Il convient bien sûr de rester prudent : les exégètes de l’histoire du Rafale gardent encore les épisodes marocain, sud-coréen ou singapourien, et surtout la vraie-fausse annonce du Brésil, en travers de la gorge. Et Eurocopter, qui avait gagné une compétition pour 197 hélicoptères en Inde (600 millions d’euros), avait vu son contrat cassé en décembre 2007, sous l’intense pression américaine. La prudence invite donc à attendre une signature définitive du contrat pour tirer les conclusions de cette victoire annoncée. N’empêche : le Rafale a été sélectionné par l’Inde, et il serait stupide de ne pas y voir une magnifique victoire pour Dassault.

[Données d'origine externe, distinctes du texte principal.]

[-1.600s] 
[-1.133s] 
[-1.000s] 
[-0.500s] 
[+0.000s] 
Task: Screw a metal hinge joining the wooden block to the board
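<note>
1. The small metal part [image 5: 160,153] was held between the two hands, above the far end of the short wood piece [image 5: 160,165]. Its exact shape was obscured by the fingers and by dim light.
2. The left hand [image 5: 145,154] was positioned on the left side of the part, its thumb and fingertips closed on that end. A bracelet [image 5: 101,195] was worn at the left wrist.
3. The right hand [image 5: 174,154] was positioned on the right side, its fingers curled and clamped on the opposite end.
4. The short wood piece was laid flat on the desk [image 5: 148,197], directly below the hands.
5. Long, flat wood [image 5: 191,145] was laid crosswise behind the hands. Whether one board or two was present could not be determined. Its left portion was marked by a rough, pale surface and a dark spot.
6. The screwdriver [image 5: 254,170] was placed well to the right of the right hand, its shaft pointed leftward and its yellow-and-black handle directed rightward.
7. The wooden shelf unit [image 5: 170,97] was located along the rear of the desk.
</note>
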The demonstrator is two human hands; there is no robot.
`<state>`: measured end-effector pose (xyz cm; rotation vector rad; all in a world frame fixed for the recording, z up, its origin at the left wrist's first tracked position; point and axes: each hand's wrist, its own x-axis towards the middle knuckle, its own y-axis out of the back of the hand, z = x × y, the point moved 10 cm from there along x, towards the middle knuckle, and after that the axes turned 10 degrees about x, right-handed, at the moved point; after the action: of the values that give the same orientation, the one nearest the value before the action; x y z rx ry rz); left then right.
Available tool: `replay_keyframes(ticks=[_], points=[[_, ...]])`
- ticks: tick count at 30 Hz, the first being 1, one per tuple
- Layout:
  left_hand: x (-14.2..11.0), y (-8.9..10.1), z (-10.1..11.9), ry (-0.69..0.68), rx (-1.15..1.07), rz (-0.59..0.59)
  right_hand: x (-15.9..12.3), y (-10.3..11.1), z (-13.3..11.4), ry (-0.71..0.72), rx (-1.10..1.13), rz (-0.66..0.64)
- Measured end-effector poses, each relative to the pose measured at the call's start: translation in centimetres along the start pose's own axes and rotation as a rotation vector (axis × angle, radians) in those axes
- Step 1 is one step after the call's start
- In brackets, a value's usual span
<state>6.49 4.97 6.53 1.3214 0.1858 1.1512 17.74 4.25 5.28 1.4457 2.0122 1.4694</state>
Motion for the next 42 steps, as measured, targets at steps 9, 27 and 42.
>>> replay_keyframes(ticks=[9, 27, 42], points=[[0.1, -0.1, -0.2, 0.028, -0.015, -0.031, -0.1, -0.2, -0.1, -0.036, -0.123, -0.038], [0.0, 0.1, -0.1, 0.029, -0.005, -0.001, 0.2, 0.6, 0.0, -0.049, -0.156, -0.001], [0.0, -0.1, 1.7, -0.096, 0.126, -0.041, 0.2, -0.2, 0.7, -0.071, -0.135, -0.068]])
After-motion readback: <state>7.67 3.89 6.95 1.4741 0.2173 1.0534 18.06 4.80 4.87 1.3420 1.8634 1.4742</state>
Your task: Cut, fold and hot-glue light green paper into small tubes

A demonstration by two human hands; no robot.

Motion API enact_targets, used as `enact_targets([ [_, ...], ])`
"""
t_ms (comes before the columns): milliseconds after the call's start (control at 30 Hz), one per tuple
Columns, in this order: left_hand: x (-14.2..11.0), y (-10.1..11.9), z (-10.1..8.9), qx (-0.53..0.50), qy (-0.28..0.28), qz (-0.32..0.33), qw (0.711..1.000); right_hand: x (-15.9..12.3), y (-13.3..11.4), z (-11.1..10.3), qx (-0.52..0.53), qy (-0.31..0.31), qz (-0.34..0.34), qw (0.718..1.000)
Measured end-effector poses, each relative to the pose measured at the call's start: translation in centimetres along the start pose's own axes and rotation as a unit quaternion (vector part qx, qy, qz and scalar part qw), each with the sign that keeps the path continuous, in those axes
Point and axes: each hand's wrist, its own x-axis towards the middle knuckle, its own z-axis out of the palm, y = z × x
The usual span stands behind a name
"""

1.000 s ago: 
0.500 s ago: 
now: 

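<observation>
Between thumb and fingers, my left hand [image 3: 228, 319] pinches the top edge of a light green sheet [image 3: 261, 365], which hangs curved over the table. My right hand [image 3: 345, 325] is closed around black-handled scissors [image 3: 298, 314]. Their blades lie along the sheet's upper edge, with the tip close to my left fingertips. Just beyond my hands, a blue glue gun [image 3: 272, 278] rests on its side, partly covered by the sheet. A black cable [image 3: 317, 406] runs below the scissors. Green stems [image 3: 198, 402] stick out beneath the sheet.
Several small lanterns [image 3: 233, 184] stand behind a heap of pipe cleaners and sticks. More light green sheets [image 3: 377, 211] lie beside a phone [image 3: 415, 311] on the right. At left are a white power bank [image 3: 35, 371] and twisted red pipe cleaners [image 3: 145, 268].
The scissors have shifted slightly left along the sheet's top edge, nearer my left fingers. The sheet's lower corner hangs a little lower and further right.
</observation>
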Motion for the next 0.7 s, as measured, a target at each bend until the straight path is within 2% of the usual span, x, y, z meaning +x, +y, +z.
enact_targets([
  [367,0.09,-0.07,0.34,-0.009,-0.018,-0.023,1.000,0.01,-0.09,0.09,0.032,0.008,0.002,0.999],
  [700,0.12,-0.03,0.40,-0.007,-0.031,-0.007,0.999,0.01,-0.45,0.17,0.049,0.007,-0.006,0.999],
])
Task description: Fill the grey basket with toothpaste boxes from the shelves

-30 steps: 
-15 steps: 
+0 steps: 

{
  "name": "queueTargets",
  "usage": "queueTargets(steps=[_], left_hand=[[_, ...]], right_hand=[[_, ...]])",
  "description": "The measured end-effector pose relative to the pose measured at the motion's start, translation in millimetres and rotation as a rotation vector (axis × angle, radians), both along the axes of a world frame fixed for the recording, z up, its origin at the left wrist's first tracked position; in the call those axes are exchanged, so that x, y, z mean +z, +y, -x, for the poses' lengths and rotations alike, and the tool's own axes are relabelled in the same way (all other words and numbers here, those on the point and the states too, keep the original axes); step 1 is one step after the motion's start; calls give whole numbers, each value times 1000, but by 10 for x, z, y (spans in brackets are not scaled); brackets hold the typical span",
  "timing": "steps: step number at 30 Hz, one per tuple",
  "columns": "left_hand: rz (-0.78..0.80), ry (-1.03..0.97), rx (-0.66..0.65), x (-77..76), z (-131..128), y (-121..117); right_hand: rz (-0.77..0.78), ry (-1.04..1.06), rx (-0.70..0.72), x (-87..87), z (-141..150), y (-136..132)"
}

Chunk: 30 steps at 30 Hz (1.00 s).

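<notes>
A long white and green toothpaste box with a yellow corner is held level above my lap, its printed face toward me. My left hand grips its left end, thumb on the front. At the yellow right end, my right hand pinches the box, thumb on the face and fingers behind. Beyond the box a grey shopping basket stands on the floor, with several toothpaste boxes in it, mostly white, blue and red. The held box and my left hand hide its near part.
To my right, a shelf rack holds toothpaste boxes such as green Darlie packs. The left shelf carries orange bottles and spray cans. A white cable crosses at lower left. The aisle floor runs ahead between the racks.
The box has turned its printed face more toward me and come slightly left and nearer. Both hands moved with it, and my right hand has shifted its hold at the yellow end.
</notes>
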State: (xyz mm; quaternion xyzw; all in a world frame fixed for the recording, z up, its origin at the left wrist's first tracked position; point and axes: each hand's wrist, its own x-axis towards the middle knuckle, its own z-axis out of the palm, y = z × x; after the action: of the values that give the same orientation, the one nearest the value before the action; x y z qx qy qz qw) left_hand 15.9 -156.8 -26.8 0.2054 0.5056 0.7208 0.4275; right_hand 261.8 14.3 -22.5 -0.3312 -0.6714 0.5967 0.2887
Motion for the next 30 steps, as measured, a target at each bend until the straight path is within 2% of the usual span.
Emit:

Comment le Rafale a-t-il fait la différence ? Il faut d’abord rappeler que Dassault est une vieille connaissance pour l’Inde, qui avait déjà acheté des MD-450 Ouragan dans les années 50 et des Mirage 2000 dont Dassault et Thales viennent d’obtenir un énorme marché de retrofit. Les performances du Rafale dans le ciel libyen lors du conflit contre le régime Kadhafi ont aussi joué en sa faveur.

Reste que le duel face au Typhoon du consortium européen Eurofighter s'est joué avant tout sur le prix, le critère décisif des appels d’offres indiens. "En prix unitaire, le Rafale est réputé moins cher que l’Eurofighter Typhoon", rappelle Richard Aboulafia.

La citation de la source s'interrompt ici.